Die Üppigkeit der Pflanzenwelt bietet uns nicht nur die Nahrung, die unser Geist und unser Körper benötigen, um uns auf der Welt zu halten. Immer wieder lassen wir uns von den Farben und Düften von Kräutern, Blüten und Früchten dazu verleiten, an ihrem Rausch teilzuhaben und stets aufs Neue über ein bloßes Diesseits hinauszuwachsen.

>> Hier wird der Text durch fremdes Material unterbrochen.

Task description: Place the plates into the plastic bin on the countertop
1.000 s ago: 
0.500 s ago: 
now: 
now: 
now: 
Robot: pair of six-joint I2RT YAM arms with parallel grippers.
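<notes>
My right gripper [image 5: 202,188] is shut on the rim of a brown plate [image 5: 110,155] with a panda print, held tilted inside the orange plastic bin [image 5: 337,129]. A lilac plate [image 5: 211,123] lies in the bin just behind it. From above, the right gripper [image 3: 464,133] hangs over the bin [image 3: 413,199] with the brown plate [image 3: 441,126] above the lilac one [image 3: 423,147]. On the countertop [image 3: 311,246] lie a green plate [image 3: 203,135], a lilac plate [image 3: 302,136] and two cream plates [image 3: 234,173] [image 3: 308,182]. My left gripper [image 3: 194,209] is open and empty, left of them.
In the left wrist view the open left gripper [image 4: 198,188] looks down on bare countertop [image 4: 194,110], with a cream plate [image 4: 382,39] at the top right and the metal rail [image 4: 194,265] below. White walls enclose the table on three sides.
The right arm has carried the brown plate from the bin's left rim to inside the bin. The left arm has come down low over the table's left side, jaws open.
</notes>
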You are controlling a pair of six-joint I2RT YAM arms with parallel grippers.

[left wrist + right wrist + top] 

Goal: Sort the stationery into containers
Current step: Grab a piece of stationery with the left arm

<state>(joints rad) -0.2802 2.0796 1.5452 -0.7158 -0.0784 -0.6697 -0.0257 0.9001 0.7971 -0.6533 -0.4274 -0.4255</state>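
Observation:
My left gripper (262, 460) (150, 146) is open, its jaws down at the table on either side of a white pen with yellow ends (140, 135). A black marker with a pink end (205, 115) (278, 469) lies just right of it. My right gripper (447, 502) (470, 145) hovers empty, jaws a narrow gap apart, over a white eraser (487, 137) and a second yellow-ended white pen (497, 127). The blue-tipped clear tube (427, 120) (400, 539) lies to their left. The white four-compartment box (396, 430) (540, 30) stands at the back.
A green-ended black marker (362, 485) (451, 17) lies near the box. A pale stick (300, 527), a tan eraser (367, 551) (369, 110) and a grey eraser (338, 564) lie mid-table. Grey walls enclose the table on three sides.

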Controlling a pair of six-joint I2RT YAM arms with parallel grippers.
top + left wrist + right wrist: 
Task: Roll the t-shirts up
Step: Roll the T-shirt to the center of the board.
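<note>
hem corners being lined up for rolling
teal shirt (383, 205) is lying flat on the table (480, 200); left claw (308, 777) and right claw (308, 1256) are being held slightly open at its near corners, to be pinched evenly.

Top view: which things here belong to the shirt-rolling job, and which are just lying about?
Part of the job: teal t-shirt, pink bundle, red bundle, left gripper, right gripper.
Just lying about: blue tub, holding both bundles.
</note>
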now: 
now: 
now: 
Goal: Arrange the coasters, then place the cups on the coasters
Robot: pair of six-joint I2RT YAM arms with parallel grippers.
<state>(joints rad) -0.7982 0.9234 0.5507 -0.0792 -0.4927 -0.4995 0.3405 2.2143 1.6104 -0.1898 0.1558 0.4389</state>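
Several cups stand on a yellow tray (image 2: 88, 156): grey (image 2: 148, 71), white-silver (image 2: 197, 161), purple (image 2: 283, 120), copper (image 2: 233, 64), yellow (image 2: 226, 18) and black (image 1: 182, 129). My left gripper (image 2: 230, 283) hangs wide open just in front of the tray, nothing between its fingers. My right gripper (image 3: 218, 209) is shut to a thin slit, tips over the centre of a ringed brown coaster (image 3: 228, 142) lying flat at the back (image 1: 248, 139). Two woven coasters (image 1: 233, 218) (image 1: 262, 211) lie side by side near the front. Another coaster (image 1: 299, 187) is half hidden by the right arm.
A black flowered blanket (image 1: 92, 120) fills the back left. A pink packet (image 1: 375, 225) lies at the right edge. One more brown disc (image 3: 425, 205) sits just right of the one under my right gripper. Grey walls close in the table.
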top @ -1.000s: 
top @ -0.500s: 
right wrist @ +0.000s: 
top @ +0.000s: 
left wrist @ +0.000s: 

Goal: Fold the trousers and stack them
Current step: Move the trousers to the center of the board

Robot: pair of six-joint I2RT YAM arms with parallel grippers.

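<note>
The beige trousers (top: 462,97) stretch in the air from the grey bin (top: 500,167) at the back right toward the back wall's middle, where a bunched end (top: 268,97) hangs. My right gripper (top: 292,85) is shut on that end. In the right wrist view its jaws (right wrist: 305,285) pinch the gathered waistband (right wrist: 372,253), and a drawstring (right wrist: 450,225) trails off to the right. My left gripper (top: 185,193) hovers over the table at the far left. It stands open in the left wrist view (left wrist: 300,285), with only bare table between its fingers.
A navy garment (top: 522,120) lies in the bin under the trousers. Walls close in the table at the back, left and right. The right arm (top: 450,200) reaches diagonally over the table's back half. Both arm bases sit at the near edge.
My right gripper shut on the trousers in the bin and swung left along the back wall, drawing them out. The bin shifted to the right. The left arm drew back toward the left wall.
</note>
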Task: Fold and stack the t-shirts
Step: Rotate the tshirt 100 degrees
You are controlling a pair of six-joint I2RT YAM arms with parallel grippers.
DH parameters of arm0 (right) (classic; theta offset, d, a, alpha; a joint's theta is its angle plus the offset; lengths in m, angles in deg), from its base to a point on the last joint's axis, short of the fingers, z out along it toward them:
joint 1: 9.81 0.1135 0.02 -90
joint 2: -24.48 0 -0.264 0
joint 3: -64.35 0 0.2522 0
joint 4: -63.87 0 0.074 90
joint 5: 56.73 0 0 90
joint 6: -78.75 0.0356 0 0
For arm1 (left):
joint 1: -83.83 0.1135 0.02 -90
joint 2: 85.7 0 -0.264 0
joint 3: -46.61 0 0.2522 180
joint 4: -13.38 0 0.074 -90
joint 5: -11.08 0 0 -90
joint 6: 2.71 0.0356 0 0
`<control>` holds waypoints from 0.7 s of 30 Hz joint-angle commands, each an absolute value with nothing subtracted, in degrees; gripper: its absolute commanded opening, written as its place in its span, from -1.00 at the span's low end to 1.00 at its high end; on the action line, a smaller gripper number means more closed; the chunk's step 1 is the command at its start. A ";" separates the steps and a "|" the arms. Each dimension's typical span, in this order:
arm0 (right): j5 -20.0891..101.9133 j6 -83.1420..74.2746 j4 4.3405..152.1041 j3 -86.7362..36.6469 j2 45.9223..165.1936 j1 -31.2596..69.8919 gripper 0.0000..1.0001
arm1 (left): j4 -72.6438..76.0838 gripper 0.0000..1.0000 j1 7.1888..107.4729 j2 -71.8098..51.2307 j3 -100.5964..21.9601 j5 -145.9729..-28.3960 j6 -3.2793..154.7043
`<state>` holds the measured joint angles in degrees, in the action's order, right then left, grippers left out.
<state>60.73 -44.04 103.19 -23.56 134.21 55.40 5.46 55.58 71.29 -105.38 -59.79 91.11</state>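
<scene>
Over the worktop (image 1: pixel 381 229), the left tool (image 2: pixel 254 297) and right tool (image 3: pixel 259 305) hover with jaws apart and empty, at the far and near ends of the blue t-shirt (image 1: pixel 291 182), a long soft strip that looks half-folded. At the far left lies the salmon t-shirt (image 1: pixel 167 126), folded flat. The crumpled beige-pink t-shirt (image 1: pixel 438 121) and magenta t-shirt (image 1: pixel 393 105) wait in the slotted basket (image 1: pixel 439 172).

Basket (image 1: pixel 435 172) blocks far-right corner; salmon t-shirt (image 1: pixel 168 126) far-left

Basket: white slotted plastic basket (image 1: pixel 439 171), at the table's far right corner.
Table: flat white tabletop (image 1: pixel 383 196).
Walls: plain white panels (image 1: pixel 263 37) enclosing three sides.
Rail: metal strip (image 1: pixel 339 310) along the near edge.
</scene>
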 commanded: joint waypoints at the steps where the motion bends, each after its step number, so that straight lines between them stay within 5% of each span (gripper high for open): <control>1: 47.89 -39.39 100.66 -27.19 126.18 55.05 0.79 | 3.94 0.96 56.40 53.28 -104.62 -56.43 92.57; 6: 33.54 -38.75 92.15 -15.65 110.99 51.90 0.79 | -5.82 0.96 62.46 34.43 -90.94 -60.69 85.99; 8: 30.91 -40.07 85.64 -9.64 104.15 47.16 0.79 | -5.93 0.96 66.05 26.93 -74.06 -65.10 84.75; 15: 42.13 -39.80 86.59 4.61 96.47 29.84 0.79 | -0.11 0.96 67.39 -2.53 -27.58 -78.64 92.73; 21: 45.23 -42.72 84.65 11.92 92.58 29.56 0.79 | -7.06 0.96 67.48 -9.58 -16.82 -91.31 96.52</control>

Unsere Überzeugung ist es jedenfalls, dass die Trennung von Mensch und Natur eine restlos natürliche Fiktion ist. Ein Experimentierfeld, das wir dafür nutzen sollten, in einer dauernden, wiederkehrenden Hochzeit die Gestalten und Möglichkeiten einer wundersamen Gegenwart hervorzubringen.

 

Unsere Tränke sind ein Ausdruck der Symbiose und verstehen sich als Türöffner in bestimmte Bereiche dieser Gegenwart. Und als Möglichkeit, Einsichten über pflanzliche und organische Wirklichkeiten nicht bloß mündlich oder schriftlich, sondern auch sensitiv - symbolisch, olfaktorisch, geschmacklich, synästhetisch - zu teilen.